WHAT YOU NEED TO DO | All that should come back is the lines of the data below from the one containing "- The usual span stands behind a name" to the one containing "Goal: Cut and", inclusive, exactly as they stand.

(Recorded data)
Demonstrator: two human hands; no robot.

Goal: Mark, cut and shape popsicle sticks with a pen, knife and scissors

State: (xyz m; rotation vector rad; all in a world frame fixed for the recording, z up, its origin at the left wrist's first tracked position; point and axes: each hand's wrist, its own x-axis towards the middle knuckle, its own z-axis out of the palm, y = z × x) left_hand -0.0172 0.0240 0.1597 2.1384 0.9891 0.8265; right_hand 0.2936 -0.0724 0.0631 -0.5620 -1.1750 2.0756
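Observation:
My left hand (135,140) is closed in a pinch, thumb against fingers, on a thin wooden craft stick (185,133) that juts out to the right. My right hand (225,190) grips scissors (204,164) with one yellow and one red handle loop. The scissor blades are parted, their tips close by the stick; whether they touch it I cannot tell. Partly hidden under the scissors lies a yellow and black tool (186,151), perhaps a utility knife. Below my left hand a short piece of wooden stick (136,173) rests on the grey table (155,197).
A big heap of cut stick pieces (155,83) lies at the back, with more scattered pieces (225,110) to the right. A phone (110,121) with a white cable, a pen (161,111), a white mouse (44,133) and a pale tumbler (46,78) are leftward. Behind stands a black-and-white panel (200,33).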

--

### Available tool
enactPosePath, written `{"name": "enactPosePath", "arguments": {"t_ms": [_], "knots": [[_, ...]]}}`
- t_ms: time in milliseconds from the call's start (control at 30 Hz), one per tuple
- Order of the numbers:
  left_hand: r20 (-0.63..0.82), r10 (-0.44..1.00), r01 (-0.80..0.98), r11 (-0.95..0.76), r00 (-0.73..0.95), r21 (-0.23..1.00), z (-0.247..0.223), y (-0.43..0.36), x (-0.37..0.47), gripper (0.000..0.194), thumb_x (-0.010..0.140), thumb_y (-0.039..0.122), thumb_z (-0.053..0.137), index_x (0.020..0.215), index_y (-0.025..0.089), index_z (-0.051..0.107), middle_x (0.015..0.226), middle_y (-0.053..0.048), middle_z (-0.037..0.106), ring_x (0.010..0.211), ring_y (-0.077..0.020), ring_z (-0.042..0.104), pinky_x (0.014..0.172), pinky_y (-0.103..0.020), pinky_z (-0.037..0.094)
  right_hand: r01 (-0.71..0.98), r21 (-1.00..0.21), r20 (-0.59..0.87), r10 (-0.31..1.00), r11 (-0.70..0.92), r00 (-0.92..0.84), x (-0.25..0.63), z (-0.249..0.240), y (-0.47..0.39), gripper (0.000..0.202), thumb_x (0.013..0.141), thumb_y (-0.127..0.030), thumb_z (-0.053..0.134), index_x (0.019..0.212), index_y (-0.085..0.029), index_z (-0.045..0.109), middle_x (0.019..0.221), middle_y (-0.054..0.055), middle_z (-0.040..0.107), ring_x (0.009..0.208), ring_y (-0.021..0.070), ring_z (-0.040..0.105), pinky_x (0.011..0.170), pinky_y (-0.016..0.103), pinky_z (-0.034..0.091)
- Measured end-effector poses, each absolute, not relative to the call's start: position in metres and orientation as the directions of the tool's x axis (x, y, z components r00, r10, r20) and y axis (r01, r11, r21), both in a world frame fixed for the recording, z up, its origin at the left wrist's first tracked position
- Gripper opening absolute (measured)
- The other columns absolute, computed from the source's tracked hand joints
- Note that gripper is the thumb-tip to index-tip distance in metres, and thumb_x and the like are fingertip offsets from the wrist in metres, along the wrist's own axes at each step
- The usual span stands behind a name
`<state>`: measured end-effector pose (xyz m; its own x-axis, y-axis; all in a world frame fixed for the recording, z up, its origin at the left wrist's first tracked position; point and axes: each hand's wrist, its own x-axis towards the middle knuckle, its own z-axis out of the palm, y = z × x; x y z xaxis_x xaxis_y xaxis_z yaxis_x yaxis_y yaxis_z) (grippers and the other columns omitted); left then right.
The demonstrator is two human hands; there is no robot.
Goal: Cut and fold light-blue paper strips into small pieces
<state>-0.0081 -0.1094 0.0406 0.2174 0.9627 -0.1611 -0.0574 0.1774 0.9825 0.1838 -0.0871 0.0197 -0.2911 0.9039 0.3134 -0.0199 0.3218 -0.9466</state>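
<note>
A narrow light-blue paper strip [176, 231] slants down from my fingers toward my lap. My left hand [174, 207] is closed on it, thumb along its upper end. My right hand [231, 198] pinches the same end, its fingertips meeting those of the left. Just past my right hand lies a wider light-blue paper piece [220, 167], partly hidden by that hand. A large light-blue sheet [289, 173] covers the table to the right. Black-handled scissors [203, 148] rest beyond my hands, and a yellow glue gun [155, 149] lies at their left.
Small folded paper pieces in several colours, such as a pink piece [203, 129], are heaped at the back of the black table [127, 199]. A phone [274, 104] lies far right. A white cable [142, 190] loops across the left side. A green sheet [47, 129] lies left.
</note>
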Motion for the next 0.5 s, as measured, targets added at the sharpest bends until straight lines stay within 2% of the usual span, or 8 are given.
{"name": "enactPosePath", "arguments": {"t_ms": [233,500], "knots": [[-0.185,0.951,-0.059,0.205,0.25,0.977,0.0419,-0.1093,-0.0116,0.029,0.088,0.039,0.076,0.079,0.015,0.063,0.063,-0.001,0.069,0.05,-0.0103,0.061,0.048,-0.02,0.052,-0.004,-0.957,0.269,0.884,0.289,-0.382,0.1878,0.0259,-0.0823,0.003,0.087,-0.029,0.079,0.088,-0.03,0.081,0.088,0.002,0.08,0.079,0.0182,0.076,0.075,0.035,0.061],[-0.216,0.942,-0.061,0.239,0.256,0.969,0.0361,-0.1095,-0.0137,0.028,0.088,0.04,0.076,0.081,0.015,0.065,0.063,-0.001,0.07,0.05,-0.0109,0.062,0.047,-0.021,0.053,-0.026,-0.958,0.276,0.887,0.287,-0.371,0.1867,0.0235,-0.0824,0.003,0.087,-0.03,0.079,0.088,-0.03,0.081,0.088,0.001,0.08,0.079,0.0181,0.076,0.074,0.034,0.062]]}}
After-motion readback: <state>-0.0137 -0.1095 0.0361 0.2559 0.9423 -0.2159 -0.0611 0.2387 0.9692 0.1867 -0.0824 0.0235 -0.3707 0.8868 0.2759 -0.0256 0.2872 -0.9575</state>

REPLY |
- The usual span stands behind a name
`<state>`: measured end-effector pose (xyz m; its own x-axis, y-axis; all in a world frame fixed for the recording, z up, its origin at the left wrist's first tracked position; point and axes: each hand's wrist, its own x-axis towards the middle knuckle, its own z-axis out of the palm, y = z × x; x y z xaxis_x xaxis_y xaxis_z yaxis_x yaxis_y yaxis_z) (grippers and the other columns omitted); left then right.
The demonstrator is two human hands; there is no robot.
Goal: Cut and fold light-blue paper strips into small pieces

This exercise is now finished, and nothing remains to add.